M&A : des signaux d’alerte dans un climat toujours dynamique

par Franck Silvent, Managing Partner chez Degroof Petercam France

Les opérations financières continuent d’évoluer dans un contexte favorable mais le « ressac » actuel sur le climat économique général doit inciter les entreprises et les investisseurs à anticiper une période potentiellement plus instable. Les conditions de financement pourraient évoluer au cours des prochains mois.

Au premier trimestre 2018, les fusions-acquisitions ont enregistré un nouveau record, atteignant près de 1.200 milliards de dollars en volume, soit 975 milliards d’euros. Par zone géographique, le volume des opérations a doublé en Europe tandis que celles-ci augmentaient de 67% aux Etats-Unis et de 11% en Asie. La réforme fiscale engagée par l’administration Trump donne des ailes aux entreprises américaines et l’Europe a connu au cours des derniers trimestres une embellie économique marquée. En France, le climat général des affaires a connu une amélioration très sensible après la séquence politique de mai 2017.

Par ailleurs, l’afflux de liquidités continue de pousser les prix des transactions à la hausse. Les fonds d’investissement recherchent activement des cibles et de nombreux corporates ont accumulé des montant de cash ou assaini leur structure financière de manière telle que cela leur ouvre la possibilité de réaliser des acquisitions importantes. Le contexte de marché est dans ce contexte globalement plutôt favorable aux vendeurs qu’aux acheteurs, même s’il existe de réelles disparités entre secteurs. Les multiples moyens de valorisation demeurent élevés, proches de 10 fois l’Ebitda, soit un niveau record en quatorze ans.

L’exemple récent du rachat de la société Idex démontre clairement également une course vers les actifs de qualité ou à profil de cash flows en partie sécurisés. Ce spécialiste des services énergétiques (troisième opérateur de chauffage urbain) va être acheté par Antin Infrastructures Partners sur la base de multiples élevés, valorisant l’entreprise entre 1,2 et 1,4 milliard d’euros.
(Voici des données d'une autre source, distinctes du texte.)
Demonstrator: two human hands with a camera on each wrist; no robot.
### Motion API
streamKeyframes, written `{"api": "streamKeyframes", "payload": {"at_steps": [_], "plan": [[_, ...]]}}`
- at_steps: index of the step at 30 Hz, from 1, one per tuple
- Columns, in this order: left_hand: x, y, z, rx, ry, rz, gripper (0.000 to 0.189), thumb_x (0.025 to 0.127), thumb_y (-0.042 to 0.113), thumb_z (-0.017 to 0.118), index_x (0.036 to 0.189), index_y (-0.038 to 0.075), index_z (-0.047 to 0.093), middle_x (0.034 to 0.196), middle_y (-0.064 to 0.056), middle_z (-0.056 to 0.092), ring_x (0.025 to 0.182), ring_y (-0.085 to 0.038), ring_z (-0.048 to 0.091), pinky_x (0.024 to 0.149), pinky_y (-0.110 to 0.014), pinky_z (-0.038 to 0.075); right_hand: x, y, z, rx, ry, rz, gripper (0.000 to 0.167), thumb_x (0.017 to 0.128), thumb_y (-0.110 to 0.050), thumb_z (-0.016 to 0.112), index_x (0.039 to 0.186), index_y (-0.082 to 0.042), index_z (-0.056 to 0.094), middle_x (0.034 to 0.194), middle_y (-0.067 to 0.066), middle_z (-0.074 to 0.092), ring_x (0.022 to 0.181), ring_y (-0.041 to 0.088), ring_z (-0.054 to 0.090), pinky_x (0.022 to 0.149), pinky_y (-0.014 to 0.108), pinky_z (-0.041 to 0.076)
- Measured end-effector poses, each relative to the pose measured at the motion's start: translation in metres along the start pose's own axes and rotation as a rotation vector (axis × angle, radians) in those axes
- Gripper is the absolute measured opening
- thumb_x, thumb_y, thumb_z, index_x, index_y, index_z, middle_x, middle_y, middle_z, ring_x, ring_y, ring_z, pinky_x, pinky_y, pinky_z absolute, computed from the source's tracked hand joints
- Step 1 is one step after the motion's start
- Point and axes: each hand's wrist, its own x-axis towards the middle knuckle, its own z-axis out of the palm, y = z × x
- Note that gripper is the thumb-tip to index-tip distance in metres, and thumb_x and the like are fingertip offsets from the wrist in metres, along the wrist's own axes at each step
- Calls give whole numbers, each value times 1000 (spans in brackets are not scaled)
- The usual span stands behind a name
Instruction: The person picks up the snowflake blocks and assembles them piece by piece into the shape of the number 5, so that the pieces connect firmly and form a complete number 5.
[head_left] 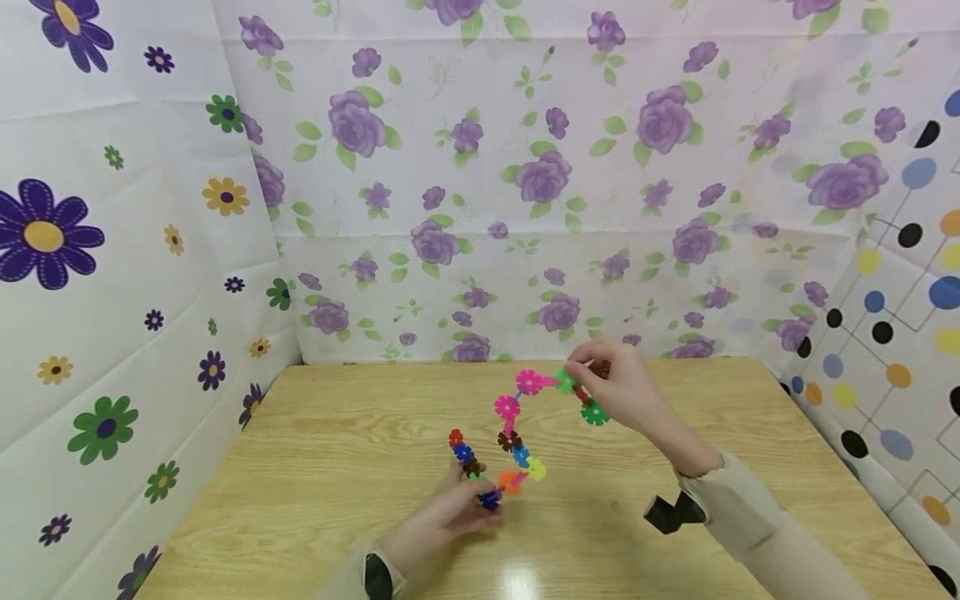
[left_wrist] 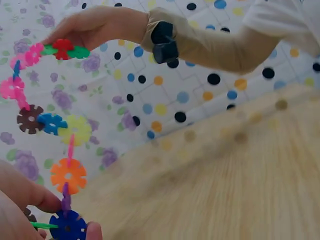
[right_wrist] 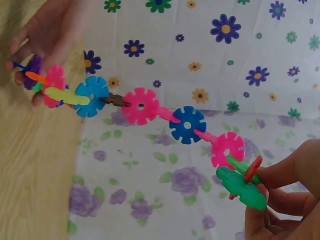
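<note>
A chain of notched plastic snowflake discs in many colours stretches between my two hands above the table. My left hand [head_left: 450, 510] grips it near a dark blue disc [left_wrist: 67, 227], thumb on top. Beyond that hand, a short tail ends in a red disc [head_left: 456, 437]. My right hand [head_left: 621, 390] is higher and farther forward, pinching the other end near a light green disc [head_left: 566, 381]. In the right wrist view, a red disc [right_wrist: 253, 169] and a darker green disc [right_wrist: 242, 187] sit by those fingertips. Between the hands run pink, brown, blue, yellow and orange discs, including an orange disc [left_wrist: 68, 176].
The wood-grain table [head_left: 315, 483] lies beneath both hands. Behind it hangs a purple-rose cloth [head_left: 480, 200], with a daisy-print cloth [head_left: 135, 350] at left and a dotted cloth [head_left: 892, 333] at right. A black device [head_left: 675, 512] is strapped at the right wrist.
</note>
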Motion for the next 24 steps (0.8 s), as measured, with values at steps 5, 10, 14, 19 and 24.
{"api": "streamKeyframes", "payload": {"at_steps": [5,10,14,19,24], "plan": [[3,11,-14,222,65,48,82,89,6,61,151,0,8,100,-23,68,64,-15,65,58,-24,56,-12,36,10,89,28,84,16,95,-15,62,93,-5,73,86,11,70,61,11,61,57,25,53],[11,25,-24,461,132,127,67,90,7,57,147,2,22,85,-16,69,54,-11,56,49,-23,45,-32,76,25,193,8,298,22,97,-13,59,104,6,69,93,18,70,72,18,68,65,24,57],[21,38,-30,605,153,166,57,91,9,56,139,-2,28,77,-11,66,52,-10,48,48,-24,35,-52,107,38,299,-37,473,27,98,-9,55,113,11,63,99,19,67,81,21,70,72,26,58],[38,48,-33,745,138,194,44,93,12,56,126,-9,36,68,-5,58,48,-7,39,46,-21,30,-75,132,51,356,-120,568,26,97,-3,54,113,17,60,97,17,68,82,20,69,75,30,59],[55,53,-36,882,121,216,28,96,18,57,112,-1,44,60,1,44,45,-7,31,44,-21,29,-91,145,62,337,-218,574,26,95,-6,58,107,17,62,91,14,69,80,16,68,69,26,57]]}}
Idex suscitait la convoitise de nombreux acquéreurs, signe que les candidats à l’achat se tiennent en embuscade pourvu qu’une cible de qualité soit mise en vente !

Des vendeurs parfois trop ambitieux, des acheteurs plus sélectifs

Dans ce contexte résolument porteur, un certain nombre de signaux doit néanmoins nous alerter et pourrait peser sur la tendance générale au cours des prochains mois. Aux Etats-Unis, le mouvement général de hausse des taux est enclenché. En Europe, le risque politique est en augmentation. En mai, la crise gouvernementale en Italie a entraîné un regain de volatilité et une évolution spectaculaire du spread de la dette italienne. En outre, la conjoncture montre des signes d’essoufflement des deux côtés de l’Atlantique d’après les derniers chiffres de l’OCDE (+0,4% au T1 2018 dans la zone euro, +0,6% aux Etats-Unis). En France, la consommation a été révisée à la baisse au premier trimestre 2018 alors que la reprise de l’investissement tend à s’émousser.

Ce « newsflow » négatif, et qui intervient après des mois de hausse des marchés et un cycle de croissance battant des records de longévité aux Etats-Unis, ne remet pas à ce stade en cause la dynamique actuelle mais ce « ressac » est un signal d’alerte à prendre en considération. Déjà, certaines opérations, initiées par des vendeurs, sont suspendues ou finissent par échouer quand les prétentions financières de ces derniers sont trop élevées. C’est le cas aussi bien en matière de M&A privé qu’en matière d’introductions en bourse. Si les conditions de marché restent encore favorables aux vendeurs, ceux-ci ne doivent pas ignorer ce nouvel environnement et considérer leurs options stratégiques en ayant en tête les risques de modification du climat général. Par ailleurs, la hausse de la volatilité peut augmenter l’incertitude et réduire les fenêtres de tirs disponibles en cas de besoin de levée de fonds. Certaines opérations sont reportées dans l’attente de conditions de marché plus favorables.

Sur les marchés de dette, il est clair que l’intérêt évident des entreprises est de profiter des conditions encore favorables pour se doter de financements diversifiés et longs, quand bien même le besoin immédiat ne se ferait pas sentir. C’est la condition pour qu’elles puissent disposer d’une structure de financement robuste qui leur permettra de ne pas être dépendantes d’un retournement de marché ou d’une période plus instable dont elles pourraient être les victimes indépendamment de leurs performances propres.